A full-fledged sound editor, Magix Music Editor can clean audio and apply noise reduction, equalising, compression, and stereo FX. It's pretty advanced, letting you choose a noise sample, optimise for voice, de-hiss, and remove camera noise. It also lets you convert older media like LPs to digital.

Another tool lets you add reverb and echo – I got a football game to sound like it was in a swimming hall. I could also raise or lower pitch, or change the tempo of music. The included synthesiser can add a variety of sounds – flowing water, wind, traffic, crowds, applause – pretty fun stuff. A drum and bass synth turns you into your movie's DJ. For slideshows, there are dozens of background tracks included.

3D editing

3D is not a priority for most consumer video enthusiasts yet, but it's praiseworthy that Magix is already in the game. The app handily converted my side-by-side test 3D footage, and applied a variety of 3D titles. I could also adjust the two images' vertical and horizontal alignment, which actually helped the result. Using the included red-and-blue glasses didn't provide the best 3D experience, but the program also supports interlaced 3D, which should be better, though I didn't have the setup to test it. Consumer 3D still induces some vertigo, so use it sparingly.

Sharing and output

The software lets you save your edited digital movie in a vast array of formats, and its Export wizard helps you choose the best one for your needs. Not only can you export a 3D movie, but it’s possible to output compatible formats for devices such as the iPhone, PSP, Nintendo DS (but not the new 3DS), and iPad. Movie Edit Pro also hosts online albums where you can upload your video creations.

The software lets you burn your movies to disc in Blu-ray, AVCHD, or DVD format: The Burn mode helps you with that, and the Burn tab helps you add chapter markers and format menus and titles. Magix Movie Edit Pro offers all the social sharing options you could want – Facebook, YouTube, and Vimeo, with direct uploading available. You can choose the quality from SD to Full HD, and add your title, description, and keywords from within Movie Edit Pro. Getting this set up wasn't as smooth a process as in competing apps like VideoStudio and Premiere Elements, which simply have you sign into the web account the first time you upload.

Performance

When it came to testing the performance of Movie Edit Pro, I used a 3.4GHz quad-core Windows 7 Ultimate PC with 4GB of RAM and an ATI Radeon HD 4290 graphics card

When I first started saving my project for a speed test, the dialog showed no activity. The program seemed to give me no feedback as to how long the encoding would take. But after a few minutes, I noticed that the progress bar was across the bottom of the main window, and did show the time remaining. Magix performed respectably on my test of four different format clips rendered to 720p MPEG-2, with a time of 3 minutes and 54 seconds. This was right in the middle of the pack compared to the competition, as you can see from the table below:

Time to render 4 minutes and 27 seconds mixed clip and transitions to MPEG 720p (lower is better)

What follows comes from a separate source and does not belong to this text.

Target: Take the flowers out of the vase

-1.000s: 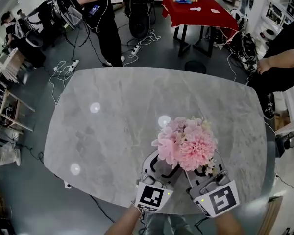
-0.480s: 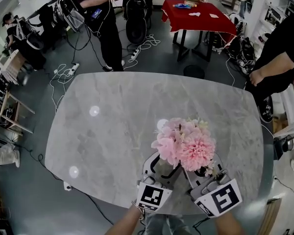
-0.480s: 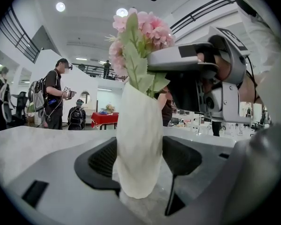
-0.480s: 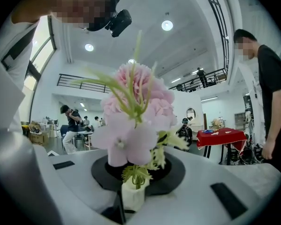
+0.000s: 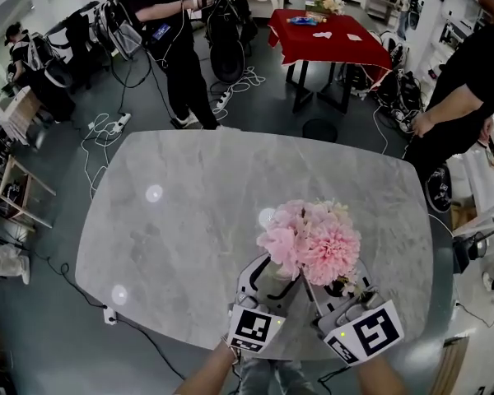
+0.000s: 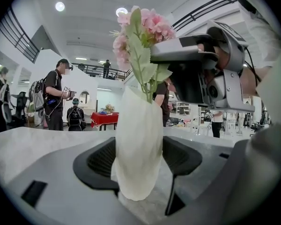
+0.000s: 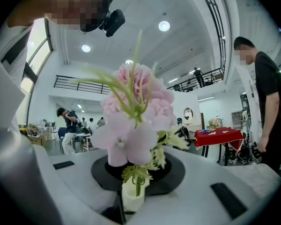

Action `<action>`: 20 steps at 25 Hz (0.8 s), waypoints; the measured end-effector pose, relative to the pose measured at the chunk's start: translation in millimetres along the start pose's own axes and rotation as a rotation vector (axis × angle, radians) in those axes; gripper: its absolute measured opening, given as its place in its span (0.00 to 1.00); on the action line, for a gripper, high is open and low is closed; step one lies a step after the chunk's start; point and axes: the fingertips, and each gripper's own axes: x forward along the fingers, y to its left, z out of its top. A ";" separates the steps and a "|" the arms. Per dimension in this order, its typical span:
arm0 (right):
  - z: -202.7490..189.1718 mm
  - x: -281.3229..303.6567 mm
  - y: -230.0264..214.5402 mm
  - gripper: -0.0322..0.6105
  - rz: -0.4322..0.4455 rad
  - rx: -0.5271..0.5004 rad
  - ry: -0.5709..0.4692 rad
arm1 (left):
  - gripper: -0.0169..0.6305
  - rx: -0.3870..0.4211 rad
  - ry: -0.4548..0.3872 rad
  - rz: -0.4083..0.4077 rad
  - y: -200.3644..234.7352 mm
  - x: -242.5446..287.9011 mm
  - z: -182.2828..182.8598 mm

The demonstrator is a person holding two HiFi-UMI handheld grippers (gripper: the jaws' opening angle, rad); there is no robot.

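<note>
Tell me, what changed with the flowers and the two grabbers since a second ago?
The right gripper has just been closing its jaws, and they now pinch the stems of the flowers just above the vase. The flowers have not come out yet. The left gripper still holds the vase, which stands in the same spot on the table.

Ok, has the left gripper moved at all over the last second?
No. The left gripper sits at the same spot by the table's near edge, fingers around the vase.
</note>
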 end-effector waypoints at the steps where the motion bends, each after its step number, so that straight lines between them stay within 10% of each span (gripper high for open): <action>1: 1.8 -0.6 0.2 0.16 -0.003 0.002 -0.003 | 0.50 -0.002 -0.004 0.000 -0.2 -1.3 2.5; 20: 72.0 -11.6 9.9 0.16 0.003 0.009 -0.111 | 0.50 -0.011 -0.074 0.040 -4.3 -44.3 69.9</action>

Pinnacle Studio 16 Ultimate

3:21

CyberLink PowerDirector 11

3:33

Magix Movie Edit Pro 2013 Plus

3:54

Sony Movie Studio Platinum 12

4:15

Corel VideoStudio Pro X6

4:22

Adobe Premiere Elements 11

4:27

In a more informal but maybe more meaningful measure of performance for some, a four clip picture-in-picture setup previewed with occasional stop-and-go for one of the more action-packed clips, but it was mostly smooth and not the worst in this department by far compared to some rivals. Even so, Movie Edit Pro was still a long way off the super smooth playback of Cyberlink PowerDirector with the same four clip overlay.

Verdict

There's a lot to like in Magix Movie Edit Pro 2013 Plus. Magix has been in the video editing software game for 20 years, and the experience shows. You can do a lot with the product, and it's pretty easy to find what you need. But other products such as CyberLink PowerDirector and Corel's impressive VideoStudio Pro both beat it out with their inclusion of more advanced tools and capabilities.